From the entries below, retype only the lines from the one with "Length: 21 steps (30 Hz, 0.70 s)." through the one with "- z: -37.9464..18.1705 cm", exactly as written.

___ Available records

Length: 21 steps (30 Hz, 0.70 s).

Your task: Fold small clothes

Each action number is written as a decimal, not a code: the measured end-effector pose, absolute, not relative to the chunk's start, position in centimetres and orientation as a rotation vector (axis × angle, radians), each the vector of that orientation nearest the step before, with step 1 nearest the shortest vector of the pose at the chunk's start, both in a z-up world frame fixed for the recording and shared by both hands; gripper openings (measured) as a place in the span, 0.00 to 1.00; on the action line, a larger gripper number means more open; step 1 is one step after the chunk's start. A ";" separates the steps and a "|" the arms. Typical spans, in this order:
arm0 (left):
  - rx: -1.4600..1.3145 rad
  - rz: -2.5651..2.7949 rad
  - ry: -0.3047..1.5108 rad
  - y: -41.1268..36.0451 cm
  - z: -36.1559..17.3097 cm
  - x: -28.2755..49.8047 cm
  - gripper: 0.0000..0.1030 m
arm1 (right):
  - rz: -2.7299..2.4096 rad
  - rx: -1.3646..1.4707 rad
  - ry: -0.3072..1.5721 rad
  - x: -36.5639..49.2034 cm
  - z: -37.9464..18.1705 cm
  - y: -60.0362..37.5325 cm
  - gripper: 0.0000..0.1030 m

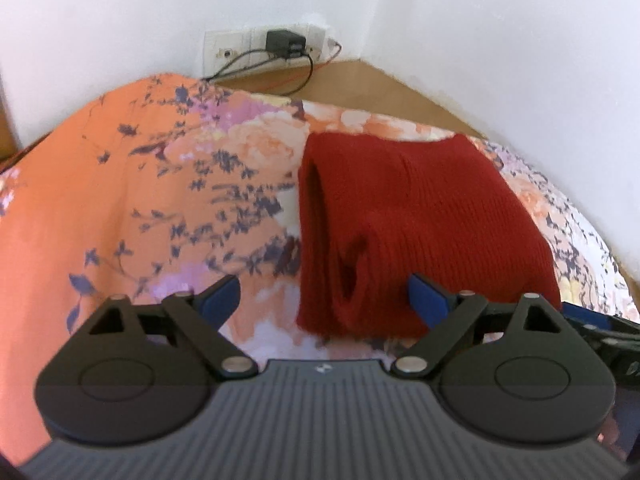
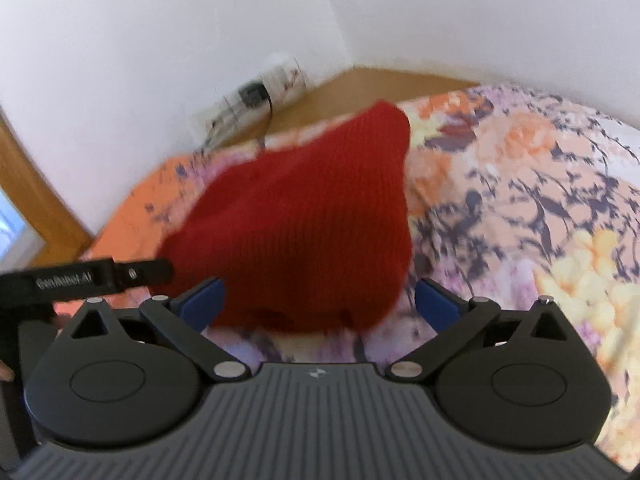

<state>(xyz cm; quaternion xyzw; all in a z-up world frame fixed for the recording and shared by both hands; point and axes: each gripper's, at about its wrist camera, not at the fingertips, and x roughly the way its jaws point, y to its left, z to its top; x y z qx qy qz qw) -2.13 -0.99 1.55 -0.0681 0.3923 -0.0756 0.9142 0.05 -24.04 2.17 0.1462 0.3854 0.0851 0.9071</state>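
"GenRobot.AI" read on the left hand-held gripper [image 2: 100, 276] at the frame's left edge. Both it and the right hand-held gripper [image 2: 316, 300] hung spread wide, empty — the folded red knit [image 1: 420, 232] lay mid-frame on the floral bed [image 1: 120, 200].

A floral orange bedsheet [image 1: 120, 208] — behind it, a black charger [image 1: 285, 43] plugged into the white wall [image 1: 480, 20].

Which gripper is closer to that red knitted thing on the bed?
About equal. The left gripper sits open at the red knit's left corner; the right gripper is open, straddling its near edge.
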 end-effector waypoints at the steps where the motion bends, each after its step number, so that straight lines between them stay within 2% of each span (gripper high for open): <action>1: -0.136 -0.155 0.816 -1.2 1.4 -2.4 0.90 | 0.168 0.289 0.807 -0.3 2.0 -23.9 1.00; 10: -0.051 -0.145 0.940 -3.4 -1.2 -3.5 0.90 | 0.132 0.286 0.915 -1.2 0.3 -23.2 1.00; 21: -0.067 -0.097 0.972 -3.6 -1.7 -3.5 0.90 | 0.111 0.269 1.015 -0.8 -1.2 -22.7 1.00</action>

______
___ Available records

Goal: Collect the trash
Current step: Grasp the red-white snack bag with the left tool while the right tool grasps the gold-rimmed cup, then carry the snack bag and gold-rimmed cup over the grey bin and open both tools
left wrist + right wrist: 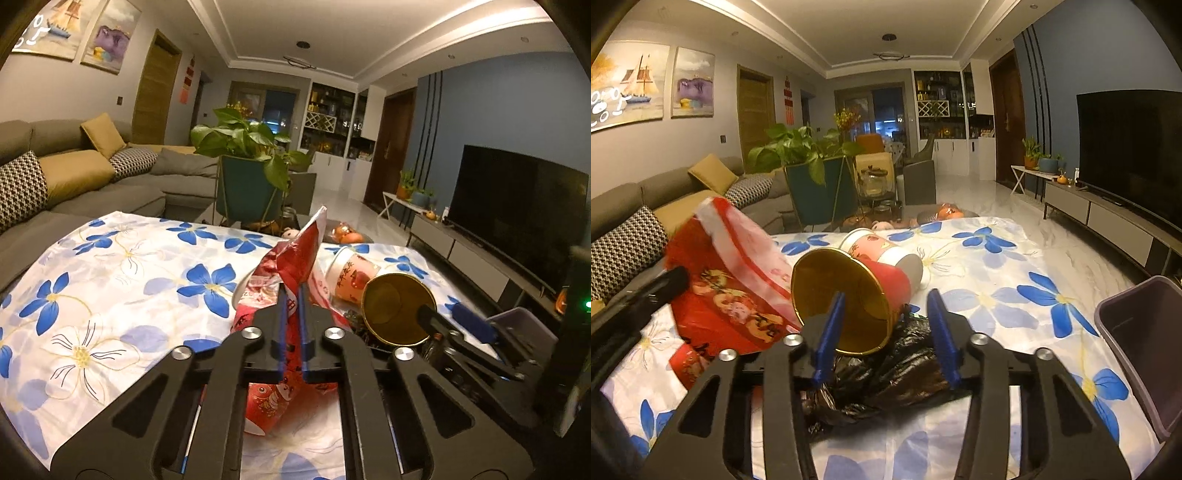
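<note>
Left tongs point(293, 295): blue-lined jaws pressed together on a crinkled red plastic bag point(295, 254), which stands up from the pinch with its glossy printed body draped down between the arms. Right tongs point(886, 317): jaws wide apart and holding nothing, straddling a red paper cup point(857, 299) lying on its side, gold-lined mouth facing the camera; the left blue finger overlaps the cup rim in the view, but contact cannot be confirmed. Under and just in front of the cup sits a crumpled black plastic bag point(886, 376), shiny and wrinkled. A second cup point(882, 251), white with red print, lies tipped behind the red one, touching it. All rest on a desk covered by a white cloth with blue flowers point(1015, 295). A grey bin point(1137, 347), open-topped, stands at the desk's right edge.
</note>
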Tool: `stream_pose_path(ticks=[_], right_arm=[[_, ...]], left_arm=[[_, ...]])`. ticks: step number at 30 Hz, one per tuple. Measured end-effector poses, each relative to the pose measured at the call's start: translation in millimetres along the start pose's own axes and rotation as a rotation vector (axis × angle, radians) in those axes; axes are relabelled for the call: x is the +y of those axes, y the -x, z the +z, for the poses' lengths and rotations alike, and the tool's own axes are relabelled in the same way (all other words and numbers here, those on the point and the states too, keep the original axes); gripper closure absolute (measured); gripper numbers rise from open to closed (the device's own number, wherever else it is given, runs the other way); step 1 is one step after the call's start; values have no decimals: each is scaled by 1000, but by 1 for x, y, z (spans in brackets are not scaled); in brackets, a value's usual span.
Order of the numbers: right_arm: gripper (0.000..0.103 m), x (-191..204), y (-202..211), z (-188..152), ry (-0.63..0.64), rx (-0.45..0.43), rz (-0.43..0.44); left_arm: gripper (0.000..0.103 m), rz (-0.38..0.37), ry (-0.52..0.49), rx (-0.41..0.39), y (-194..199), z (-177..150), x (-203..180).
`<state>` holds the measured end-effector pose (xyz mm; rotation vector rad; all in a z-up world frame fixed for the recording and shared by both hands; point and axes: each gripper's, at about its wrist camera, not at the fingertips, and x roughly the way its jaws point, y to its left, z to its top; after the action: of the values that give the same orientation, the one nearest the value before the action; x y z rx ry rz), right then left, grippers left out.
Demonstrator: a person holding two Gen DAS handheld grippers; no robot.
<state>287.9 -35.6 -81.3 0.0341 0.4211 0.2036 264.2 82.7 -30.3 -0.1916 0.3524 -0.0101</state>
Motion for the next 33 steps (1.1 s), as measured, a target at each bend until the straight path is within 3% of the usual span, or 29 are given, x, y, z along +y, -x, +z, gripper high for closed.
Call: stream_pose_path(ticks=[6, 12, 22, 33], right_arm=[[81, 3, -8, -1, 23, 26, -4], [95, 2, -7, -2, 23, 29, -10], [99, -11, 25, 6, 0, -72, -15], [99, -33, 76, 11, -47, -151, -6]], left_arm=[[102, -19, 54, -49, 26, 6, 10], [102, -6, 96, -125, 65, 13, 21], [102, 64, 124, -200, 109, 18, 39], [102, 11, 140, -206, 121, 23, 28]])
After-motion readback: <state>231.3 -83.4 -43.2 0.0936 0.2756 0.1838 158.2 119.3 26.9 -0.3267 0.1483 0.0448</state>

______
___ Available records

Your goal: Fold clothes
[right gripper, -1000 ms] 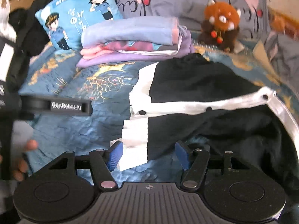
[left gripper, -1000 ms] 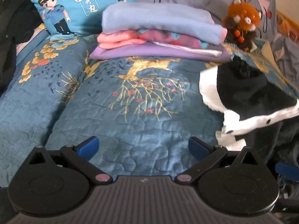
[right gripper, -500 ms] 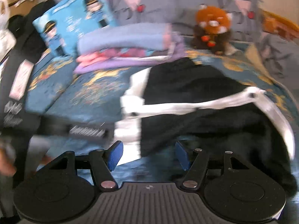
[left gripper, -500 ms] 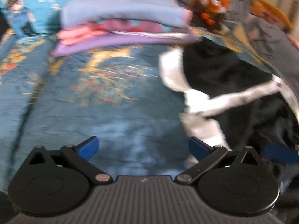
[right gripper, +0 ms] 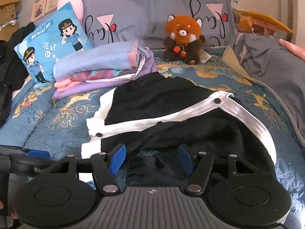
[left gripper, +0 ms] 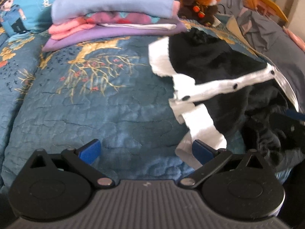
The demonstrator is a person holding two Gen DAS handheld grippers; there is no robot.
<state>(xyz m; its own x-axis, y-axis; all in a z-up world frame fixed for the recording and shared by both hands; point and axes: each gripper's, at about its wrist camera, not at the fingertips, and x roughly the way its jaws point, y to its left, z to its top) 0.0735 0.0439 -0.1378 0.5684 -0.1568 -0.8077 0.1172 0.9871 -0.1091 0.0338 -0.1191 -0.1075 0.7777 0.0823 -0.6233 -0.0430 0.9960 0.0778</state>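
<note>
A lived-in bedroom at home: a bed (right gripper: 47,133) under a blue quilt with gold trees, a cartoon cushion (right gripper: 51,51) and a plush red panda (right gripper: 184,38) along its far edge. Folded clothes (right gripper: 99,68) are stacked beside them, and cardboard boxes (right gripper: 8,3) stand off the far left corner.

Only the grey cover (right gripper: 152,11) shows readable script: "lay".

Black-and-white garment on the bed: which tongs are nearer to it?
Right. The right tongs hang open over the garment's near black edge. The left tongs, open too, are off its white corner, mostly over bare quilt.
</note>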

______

→ **Result below**:
Length: 21 steps (30 Hz, 0.70 s).

Your task: Fold small clothes

Each action number is written as a decimal, not a code: the measured end-effector pose, absolute, not relative to the chunk's start, position in centimetres and orientation as a rotation vector (axis × angle, radians), each the vector of that orientation nearest the step before, with step 1 nearest the shortest vector of the pose at the chunk's start, both in a z-up world frame fixed for the recording and shared by both hands; gripper openings (measured) as a place in the span, 0.00 to 1.00; on the action line, a larger gripper number means more open; step 1 is one step after the chunk's start. A ";" separates the steps and a "|" the arms. Typical spans, in this order:
arm0 (left):
  - rx: -1.4600..1.3145 rad
  - rz: -2.5651..2.7949 rad
  - ry: -0.3047..1.5108 rad
  - y: -41.1268..36.0451 cm
  - z: -36.1559..17.3097 cm
  - x: -28.2755..49.8047 cm
  - gripper: 0.0000..0.1030 m
arm1 (right):
  - rz: -2.7299..2.4096 rad
  - rx: -1.3646..1.4707 rad
  - ry: -0.3072..1.5721 rad
  - x: -36.5639..49.2034 cm
  - z: -37.9464..18.1705 cm

No more output is required for this exercise.